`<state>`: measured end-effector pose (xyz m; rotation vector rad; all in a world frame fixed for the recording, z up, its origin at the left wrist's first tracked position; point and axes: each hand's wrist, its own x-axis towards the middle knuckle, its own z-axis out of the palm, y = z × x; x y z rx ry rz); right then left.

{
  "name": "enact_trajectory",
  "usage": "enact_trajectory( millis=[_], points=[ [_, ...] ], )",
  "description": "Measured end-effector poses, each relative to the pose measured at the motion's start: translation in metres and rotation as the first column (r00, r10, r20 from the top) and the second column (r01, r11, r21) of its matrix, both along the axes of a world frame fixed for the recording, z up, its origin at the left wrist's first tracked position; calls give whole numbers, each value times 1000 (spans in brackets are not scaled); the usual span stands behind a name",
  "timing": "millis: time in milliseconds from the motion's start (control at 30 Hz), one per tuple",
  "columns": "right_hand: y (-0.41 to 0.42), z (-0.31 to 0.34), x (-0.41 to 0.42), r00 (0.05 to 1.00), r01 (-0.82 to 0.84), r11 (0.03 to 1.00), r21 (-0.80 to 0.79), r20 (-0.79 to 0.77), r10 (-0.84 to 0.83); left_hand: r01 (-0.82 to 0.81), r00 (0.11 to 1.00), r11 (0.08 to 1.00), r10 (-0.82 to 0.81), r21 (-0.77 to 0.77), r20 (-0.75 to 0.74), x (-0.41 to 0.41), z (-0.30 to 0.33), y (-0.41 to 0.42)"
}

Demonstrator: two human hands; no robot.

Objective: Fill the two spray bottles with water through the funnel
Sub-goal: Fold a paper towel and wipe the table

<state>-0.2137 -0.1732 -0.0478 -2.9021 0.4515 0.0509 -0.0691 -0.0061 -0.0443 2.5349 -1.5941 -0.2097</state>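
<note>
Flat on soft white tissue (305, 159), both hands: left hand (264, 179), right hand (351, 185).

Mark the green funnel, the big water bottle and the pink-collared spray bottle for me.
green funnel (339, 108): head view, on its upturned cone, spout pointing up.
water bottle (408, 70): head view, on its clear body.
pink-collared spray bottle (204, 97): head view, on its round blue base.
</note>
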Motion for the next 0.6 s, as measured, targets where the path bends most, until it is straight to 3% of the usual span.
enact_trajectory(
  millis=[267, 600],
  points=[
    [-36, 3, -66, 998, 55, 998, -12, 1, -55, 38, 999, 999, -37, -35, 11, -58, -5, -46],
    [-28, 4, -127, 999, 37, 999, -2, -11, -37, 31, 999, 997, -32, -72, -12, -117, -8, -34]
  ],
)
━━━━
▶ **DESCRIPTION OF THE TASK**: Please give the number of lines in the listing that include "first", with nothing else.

▶ **OUTPUT FOR THIS TASK**: 2